*TASK OBJECTIVE*:
Omitting all images, transcribe the entries word for word.

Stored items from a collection
- - - - - - -

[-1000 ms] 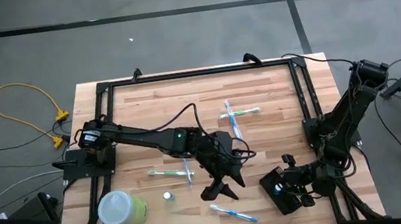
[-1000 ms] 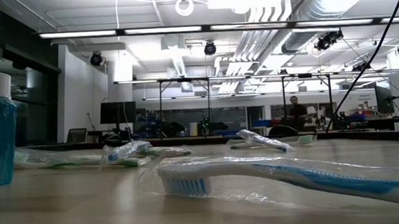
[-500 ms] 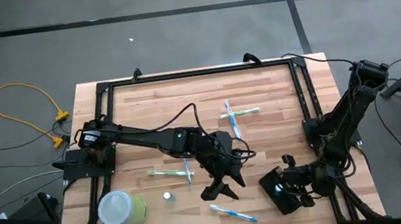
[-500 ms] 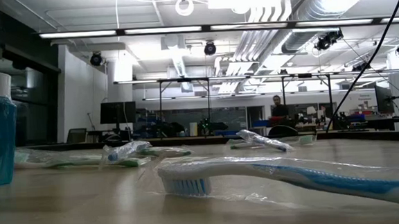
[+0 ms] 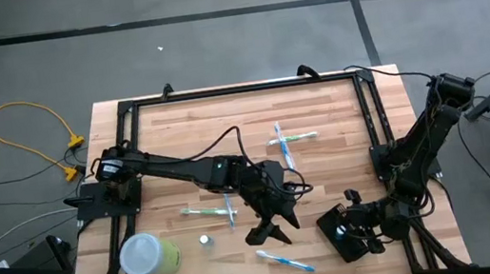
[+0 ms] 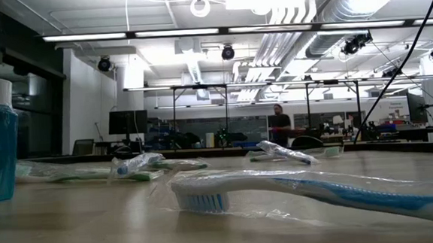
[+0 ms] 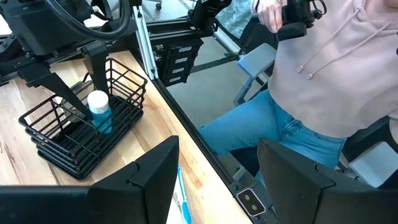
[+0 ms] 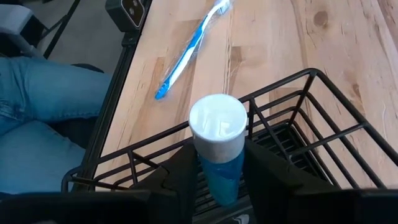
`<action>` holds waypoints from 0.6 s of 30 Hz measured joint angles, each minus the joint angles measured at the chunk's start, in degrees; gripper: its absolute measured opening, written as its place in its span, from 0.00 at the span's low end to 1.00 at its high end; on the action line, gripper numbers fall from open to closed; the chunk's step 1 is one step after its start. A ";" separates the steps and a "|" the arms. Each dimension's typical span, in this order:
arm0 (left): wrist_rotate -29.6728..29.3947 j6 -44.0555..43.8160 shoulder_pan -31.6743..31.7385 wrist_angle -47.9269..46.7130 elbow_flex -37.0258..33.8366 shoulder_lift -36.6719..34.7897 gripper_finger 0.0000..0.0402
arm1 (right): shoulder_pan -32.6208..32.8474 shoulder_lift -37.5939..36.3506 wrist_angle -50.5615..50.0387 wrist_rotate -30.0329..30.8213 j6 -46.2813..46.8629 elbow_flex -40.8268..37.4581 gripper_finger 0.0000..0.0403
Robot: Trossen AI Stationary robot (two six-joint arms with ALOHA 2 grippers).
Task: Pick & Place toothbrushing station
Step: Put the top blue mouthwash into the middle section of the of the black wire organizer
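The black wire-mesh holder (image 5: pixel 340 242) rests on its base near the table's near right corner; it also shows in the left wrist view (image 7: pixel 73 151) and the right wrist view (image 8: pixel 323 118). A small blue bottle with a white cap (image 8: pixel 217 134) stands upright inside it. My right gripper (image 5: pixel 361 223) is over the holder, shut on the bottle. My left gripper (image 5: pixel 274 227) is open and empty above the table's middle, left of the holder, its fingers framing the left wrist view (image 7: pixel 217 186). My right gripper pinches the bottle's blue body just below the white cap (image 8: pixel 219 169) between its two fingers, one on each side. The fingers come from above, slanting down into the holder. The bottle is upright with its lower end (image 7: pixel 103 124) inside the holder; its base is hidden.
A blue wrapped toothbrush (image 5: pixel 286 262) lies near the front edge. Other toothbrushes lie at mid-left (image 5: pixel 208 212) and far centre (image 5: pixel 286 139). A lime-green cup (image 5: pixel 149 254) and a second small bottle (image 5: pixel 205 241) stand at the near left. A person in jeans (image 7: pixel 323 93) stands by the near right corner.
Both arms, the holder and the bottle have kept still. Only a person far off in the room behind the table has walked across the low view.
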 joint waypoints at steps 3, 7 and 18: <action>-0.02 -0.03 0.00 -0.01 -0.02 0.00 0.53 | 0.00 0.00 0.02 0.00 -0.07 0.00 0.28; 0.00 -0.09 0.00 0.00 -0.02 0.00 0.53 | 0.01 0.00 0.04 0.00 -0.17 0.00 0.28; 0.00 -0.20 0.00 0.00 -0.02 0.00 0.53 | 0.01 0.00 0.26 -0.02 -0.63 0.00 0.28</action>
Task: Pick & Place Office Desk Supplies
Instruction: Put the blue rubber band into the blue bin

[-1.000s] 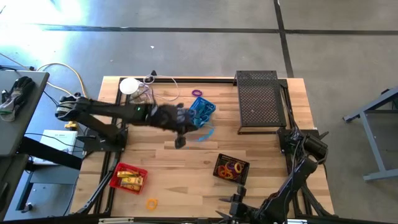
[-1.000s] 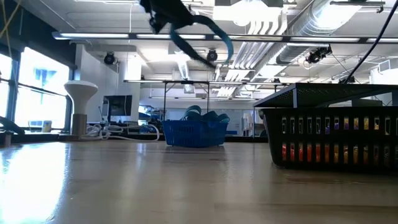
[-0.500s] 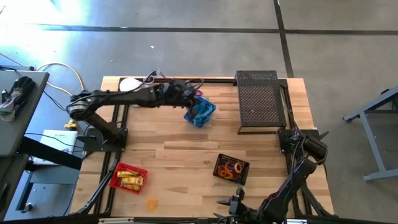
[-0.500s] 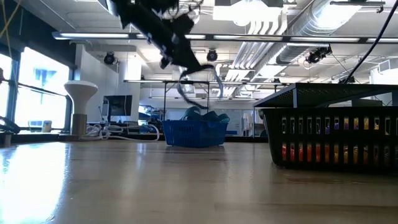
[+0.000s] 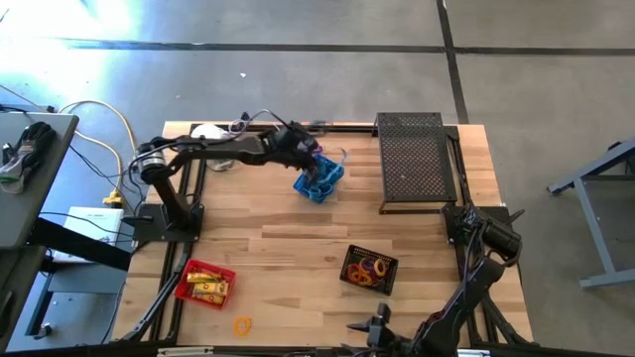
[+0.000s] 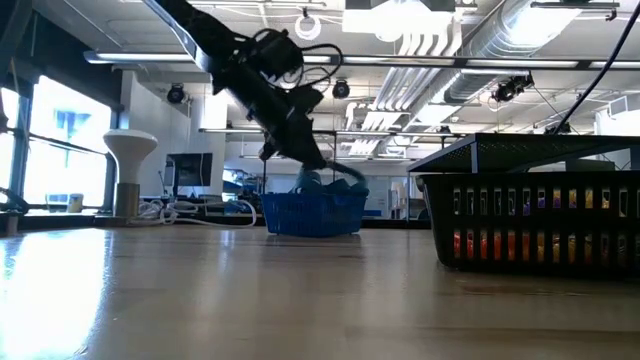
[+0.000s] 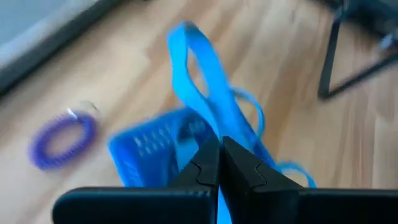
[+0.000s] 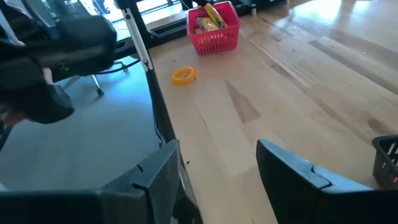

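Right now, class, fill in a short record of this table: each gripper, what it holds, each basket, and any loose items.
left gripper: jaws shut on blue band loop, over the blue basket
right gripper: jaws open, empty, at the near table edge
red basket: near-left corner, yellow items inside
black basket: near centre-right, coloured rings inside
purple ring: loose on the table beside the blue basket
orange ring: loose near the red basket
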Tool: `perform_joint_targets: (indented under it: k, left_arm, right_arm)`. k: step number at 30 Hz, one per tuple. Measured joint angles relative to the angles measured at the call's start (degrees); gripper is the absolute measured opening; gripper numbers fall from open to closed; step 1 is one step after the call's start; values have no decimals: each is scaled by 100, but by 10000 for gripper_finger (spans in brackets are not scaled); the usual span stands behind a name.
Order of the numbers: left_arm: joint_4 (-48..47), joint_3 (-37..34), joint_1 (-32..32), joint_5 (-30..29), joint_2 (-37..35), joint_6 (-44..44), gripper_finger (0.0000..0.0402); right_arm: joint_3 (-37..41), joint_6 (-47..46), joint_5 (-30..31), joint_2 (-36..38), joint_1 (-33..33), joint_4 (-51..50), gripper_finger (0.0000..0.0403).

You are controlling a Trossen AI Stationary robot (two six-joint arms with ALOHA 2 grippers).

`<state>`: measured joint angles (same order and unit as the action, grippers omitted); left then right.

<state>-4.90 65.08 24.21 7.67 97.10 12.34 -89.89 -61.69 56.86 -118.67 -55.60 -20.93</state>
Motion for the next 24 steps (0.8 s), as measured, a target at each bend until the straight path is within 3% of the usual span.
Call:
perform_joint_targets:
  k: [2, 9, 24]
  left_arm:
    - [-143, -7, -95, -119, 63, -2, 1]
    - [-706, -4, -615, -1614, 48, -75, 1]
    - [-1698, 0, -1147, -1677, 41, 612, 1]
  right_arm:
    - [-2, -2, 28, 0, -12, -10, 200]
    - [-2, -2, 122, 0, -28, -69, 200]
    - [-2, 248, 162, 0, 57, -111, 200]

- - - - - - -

*YOUR RESPONSE*:
[-1000 ms] 
[-1000 ms] 
[-500 ms] 
[-500 ms] 
[+0 ms] 
[+0 ms] 
[+0 ms] 
[+0 ms] 
`<action>` holds waypoints from 0.6 s of 30 Hz measured joint angles, each minus the joint angles measured at the chunk's start, in degrees; gripper: its absolute measured opening, written as its place in its span, from 0.00 at the span's low end to 1.00 at its high end; on the action line, gripper numbers fall from open to closed; the chunk's step 1 is one step after its start. A ";" separates the steps and a "|" the arms. Each dimension's typical span, in this order:
arm0 (left): wrist_rotate -29.6728..29.3947 j6 -44.0555..43.8160 shoulder_pan -31.6743..31.7385 wrist_angle -47.9269..46.7130 elbow_flex -37.0258..33.8366 shoulder_lift -36.6719..34.7897 gripper_finger 0.0000..0.0402
arm1 (right): shoulder_pan -32.6208..32.8474 shoulder_lift -37.5939..36.3506 wrist_angle -50.5615..50.0387 wrist_rotate -30.0329..30.8213 j6 -46.2813..46.8629 elbow_flex -40.8268..37.4581 gripper_finger 0.0000..0.0403
Robot: Trossen AI Stationary robot (two six-joint arms with ALOHA 2 grippers).
Task: Pick & Place toothbrushing station
Step: Put the top blue mouthwash into the middle section of the of the black wire organizer
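The black wire-mesh holder (image 5: pixel 340 242) rests on its base near the table's near right corner; it also shows in the left wrist view (image 7: pixel 73 151) and the right wrist view (image 8: pixel 323 118). A small blue bottle with a white cap (image 8: pixel 217 134) stands upright inside it. My right gripper (image 5: pixel 361 223) is over the holder, shut on the bottle. My left gripper (image 5: pixel 274 227) is open and empty above the table's middle, left of the holder, its fingers framing the left wrist view (image 7: pixel 217 186). My right gripper pinches the bottle's blue body just below the white cap (image 8: pixel 219 169) between its two fingers, one on each side. The fingers come from above, slanting down into the holder. The bottle is upright with its lower end (image 7: pixel 103 124) inside the holder; its base is hidden.
A blue wrapped toothbrush (image 5: pixel 286 262) lies near the front edge. Other toothbrushes lie at mid-left (image 5: pixel 208 212) and far centre (image 5: pixel 286 139). A lime-green cup (image 5: pixel 149 254) and a second small bottle (image 5: pixel 205 241) stand at the near left. A person in jeans (image 7: pixel 323 93) stands by the near right corner.
Both arms, the holder and the bottle have kept still. Only a person far off in the room behind the table has walked across the low view.
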 joint waypoints at steps 3, 7 and 18: <action>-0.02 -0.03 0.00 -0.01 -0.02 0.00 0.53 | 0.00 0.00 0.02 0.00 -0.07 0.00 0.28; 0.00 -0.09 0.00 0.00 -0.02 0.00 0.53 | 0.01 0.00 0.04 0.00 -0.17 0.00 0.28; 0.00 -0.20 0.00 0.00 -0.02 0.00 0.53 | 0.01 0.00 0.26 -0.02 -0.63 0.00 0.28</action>
Task: Pick & Place Office Desk Supplies
Instruction: Put the blue rubber band into the blue bin

[-1.000s] 
[-1.000s] 
[-0.500s] 
[-0.500s] 
[+0.000s] 
[+0.000s] 
[+0.000s] 
[+0.000s] 

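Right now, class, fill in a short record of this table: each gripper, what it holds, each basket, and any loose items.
left gripper: jaws shut on blue band loop, over the blue basket
right gripper: jaws open, empty, at the near table edge
red basket: near-left corner, yellow items inside
black basket: near centre-right, coloured rings inside
purple ring: loose on the table beside the blue basket
orange ring: loose near the red basket
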Tool: `perform_joint_targets: (indented under it: k, left_arm, right_arm)`. k: step number at 30 Hz, one per tuple. Measured joint angles relative to the angles measured at the call's start (degrees); gripper is the absolute measured opening; gripper numbers fall from open to closed; step 1 is one step after the call's start; values have no decimals: each is scaled by 100, but by 10000 for gripper_finger (spans in brackets are not scaled); the usual span stands behind a name.
Order of the numbers: left_arm: joint_4 (-48..47), joint_3 (-37..34), joint_1 (-32..32), joint_5 (-30..29), joint_2 (-37..35), joint_6 (-44..44), gripper_finger (0.0000..0.0402); right_arm: joint_3 (-37..41), joint_6 (-47..46), joint_5 (-30..31), joint_2 (-36..38), joint_1 (-33..33), joint_4 (-51..50), gripper_finger (0.0000..0.0403).

You are controlling a Trossen AI Stationary robot (two six-joint arms with ALOHA 2 grippers).

`<state>`: measured joint angles (same order and unit as the action, grippers omitted); left then right.

<state>-4.90 65.08 24.21 7.67 97.10 12.34 -89.89 -61.69 56.86 -118.67 -55.60 -20.93</state>
Motion for the next 24 steps (0.8 s), as measured, a target at each bend until the straight path is within 3% of the usual span.
Call:
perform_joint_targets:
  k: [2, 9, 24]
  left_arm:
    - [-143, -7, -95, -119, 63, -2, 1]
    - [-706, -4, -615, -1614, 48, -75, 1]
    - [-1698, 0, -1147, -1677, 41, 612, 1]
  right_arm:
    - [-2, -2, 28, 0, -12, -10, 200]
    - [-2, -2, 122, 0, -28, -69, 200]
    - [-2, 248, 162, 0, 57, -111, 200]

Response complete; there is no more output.